▶ **Exercise**:
Copy out all of the material. Every line must match the original.

|---|

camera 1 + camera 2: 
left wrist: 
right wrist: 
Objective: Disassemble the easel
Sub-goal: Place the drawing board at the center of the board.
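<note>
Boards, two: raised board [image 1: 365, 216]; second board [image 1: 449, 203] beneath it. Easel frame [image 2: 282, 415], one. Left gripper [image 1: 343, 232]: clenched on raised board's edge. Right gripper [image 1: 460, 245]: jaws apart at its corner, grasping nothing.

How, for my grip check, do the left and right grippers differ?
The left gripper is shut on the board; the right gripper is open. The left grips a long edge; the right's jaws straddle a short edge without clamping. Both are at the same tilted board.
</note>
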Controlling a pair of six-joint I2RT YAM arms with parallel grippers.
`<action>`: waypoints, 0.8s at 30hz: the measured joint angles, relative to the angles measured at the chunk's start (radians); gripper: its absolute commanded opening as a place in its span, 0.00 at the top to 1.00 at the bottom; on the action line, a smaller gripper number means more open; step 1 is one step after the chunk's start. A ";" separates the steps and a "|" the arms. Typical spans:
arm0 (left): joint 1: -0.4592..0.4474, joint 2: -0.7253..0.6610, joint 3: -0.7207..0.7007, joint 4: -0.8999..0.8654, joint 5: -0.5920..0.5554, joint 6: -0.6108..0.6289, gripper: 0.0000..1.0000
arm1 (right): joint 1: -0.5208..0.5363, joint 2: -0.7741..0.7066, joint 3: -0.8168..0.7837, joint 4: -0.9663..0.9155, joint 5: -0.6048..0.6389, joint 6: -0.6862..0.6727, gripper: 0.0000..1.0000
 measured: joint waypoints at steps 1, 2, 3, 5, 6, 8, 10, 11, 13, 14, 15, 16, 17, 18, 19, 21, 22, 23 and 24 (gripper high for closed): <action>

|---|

▶ **Solution for this exercise**:
camera 1 + camera 2: 
left wrist: 
right wrist: 
Objective: Disassemble the easel
Sub-goal: Place the drawing board at the center of the board.
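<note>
Boards, two: raised board [image 1: 365, 216]; second board [image 1: 449, 203] beneath it. Easel frame [image 2: 282, 415], one. Left gripper [image 1: 343, 232]: clenched on raised board's edge. Right gripper [image 1: 460, 245]: jaws apart at its corner, grasping nothing.

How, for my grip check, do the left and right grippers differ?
The left gripper is shut on the board; the right gripper is open. The left grips a long edge; the right's jaws straddle a short edge without clamping. Both are at the same tilted board.
</note>
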Controlling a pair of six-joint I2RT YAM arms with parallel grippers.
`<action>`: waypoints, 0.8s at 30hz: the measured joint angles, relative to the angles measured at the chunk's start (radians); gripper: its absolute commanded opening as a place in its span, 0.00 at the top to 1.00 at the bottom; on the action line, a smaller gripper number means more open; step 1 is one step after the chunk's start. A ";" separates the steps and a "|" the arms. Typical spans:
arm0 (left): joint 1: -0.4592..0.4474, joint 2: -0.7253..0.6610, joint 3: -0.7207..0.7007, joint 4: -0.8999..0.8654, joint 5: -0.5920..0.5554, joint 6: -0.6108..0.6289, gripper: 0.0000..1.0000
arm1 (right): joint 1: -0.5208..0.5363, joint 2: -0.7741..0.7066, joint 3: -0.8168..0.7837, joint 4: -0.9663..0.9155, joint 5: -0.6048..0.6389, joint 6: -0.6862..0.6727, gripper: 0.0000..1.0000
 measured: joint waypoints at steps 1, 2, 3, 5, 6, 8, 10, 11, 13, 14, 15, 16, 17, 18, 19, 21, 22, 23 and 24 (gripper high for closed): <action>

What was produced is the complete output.